Zusammensetzung gemäß Anspruch 1, wobei die Polymerhülle durch ein geeignetes Mittel modifiziert ist, wobei das geeignete Mittel ausgewählt ist aus einem synthetischen Polymer, Phospholipid, einem Protein, einem Polysaccharid, einem oberflächenwirksamen Mittel, einem chemischen Modifikationsmittel oder einer Kombination daraus, wobei das Mittel mit der Polymerhülle durch eine optionale kovalente Verbindung verbunden ist.
Verfahren zur Zubereitung einer biologischen Substanz zur In-vivo-Verabreichung durch intravenöse oder intraarterielle Injektion, wobei das Verfahren umfasst, dass ein wässriges Medium, das biokompatibles Material, das durch Disulfidbindungen vernetzt werden kann, und eine biologische Substanz gemäß Anspruch 1 enthält, Ultraschall-Bedingungen hoher Intensität für eine Zeit ausgesetzt wird, die ausreicht, das biokompatible Material durch im Wesentlichen Disulfidbindungen zu vernetzen; – wobei die biologische Substanz im Wesentlichen vollständig in einer polymeren Hülle enthalten ist, – wobei die größte Querschnittsabmessung der Hülle nicht größer als 10 μm ist, und – wobei die biologische Substanz ein Feststoff oder eine Flüssigkeit ist, die in einem nichtwässrigen biokompatiblen Dispergierungsmittel dispergiert sind.
Verwendung einer Zusammensetzung gemäß Anspruch 1 zur Herstellung eines Medikaments zur Verabreichung der biologischen Substanz an einen Patienten, wobei das Medikament eine wirksame Menge der Zusammensetzung enthält.

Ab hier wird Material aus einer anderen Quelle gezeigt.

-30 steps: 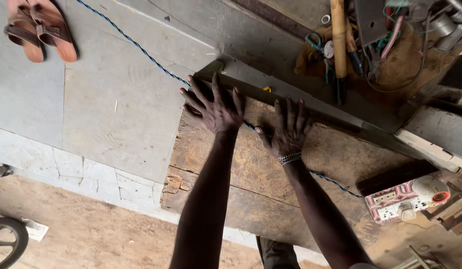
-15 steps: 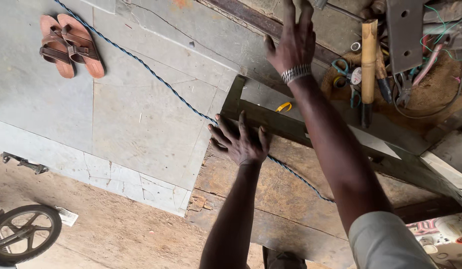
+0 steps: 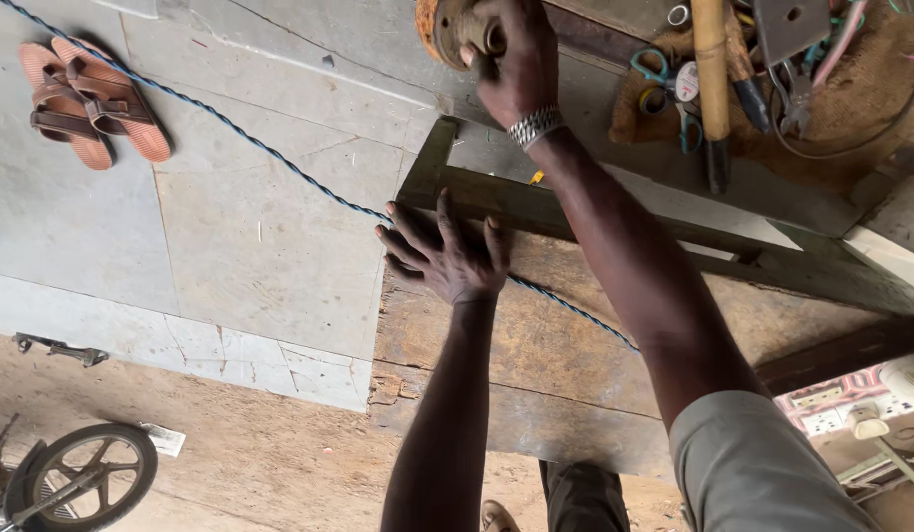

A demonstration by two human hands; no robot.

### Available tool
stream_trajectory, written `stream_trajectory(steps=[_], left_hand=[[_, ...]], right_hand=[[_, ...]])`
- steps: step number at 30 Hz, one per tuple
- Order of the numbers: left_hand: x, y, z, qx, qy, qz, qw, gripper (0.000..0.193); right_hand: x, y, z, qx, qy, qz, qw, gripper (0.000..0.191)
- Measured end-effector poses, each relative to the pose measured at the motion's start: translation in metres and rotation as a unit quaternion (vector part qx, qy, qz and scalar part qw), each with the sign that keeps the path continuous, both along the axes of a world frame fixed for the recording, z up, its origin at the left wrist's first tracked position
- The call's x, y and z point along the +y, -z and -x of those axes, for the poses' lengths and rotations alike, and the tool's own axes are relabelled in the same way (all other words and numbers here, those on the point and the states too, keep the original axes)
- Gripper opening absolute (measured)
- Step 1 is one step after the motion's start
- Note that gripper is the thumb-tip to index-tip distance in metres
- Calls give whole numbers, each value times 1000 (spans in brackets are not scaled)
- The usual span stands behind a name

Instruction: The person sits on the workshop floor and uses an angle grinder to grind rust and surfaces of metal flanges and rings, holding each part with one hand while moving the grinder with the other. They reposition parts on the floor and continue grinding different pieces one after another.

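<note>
My left hand (image 3: 447, 256) lies flat with fingers spread on the near left corner of a dark green metal frame (image 3: 615, 219), which rests on a worn wooden board (image 3: 536, 355). My right hand (image 3: 516, 64), with a beaded metal bracelet on the wrist, reaches far forward and grips a rusty round metal part (image 3: 447, 28) at the top edge of the view. A blue twisted cord (image 3: 280, 158) runs across the floor and passes under my left hand.
A pair of orange sandals (image 3: 88, 103) lies on the concrete at the upper left. Scissors, a wooden-handled tool (image 3: 711, 69) and wires are piled at the upper right. A small wheel (image 3: 83, 478) sits at the lower left, a power strip (image 3: 831, 404) at the right.
My right hand left the frame, stretched forward and closed on the rusty round part. My left hand stayed pressed on the frame corner. The view shifted forward and to the left.
</note>
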State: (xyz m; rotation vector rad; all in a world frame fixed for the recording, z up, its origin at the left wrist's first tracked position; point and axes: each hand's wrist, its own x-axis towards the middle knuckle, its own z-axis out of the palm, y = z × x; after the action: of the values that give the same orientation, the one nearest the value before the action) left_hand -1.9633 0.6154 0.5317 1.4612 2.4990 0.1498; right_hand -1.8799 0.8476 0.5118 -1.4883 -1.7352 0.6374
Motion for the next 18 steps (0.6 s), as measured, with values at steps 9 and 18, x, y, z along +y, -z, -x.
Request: stream_trajectory(steps=[9,18], left_hand=[[-1,16,8,96,30,-10,995,66],[4,5,4,74,27,11,997,64]], right_hand=[[-296,-183,-146,14,213,41,976,39],[-652,-241,-196,-46,194,421,885,39]])
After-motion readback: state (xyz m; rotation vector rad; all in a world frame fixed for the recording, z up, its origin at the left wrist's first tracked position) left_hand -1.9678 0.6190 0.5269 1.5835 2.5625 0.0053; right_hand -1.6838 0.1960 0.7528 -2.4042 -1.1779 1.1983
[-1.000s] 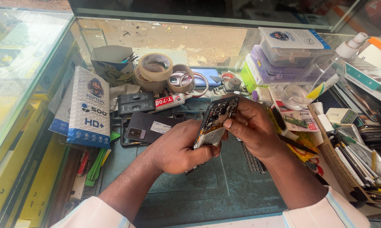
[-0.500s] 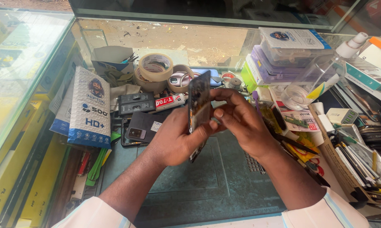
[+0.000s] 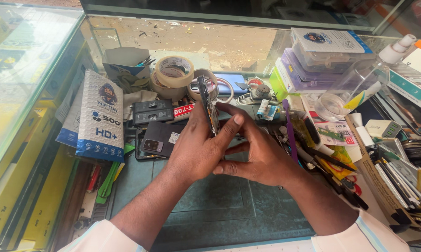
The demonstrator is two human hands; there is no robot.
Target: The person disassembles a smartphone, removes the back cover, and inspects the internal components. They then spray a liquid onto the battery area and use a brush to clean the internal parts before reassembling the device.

Verwendung einer Zusammensetzung gemäß Anspruch 15 zur Herstellung eines Medikaments zur Verabreichung der biologischen Substanz an einen Patienten, wobei das Medikament eine wirksame Menge der Zusammensetzung enthält.
Zusammensetzung zur In-vivo-Verabreichung von Paclitaxel, wobei ein wasserunlösliches Paclitaxel in einer biokompatiblen Flüssigkeit suspendiert ist, und wobei die entstehende Suspension Partikel von Paclitaxel enthält, die eine Querschnittsabmessung von nicht größer als 10 μm aufweisen, wobei das Paclitaxel im Wesentlichen vollständig in einer polymeren Hülle enthalten ist und wobei die polymere Hülle ein biokompatibles Material umfasst, das im Wesentlichen durch Disulfidbindungen vernetzt ist.
Zusammensetzung gemäß Anspruch 19, wobei Paclitaxel und geeignetes Medium Ultraschallbeschallung für eine Zeit ausgesetzt wird, die ausreicht, Partikel mit einer maximalen Querschnittsabmessung von nicht größer als 10 μm herzustellen.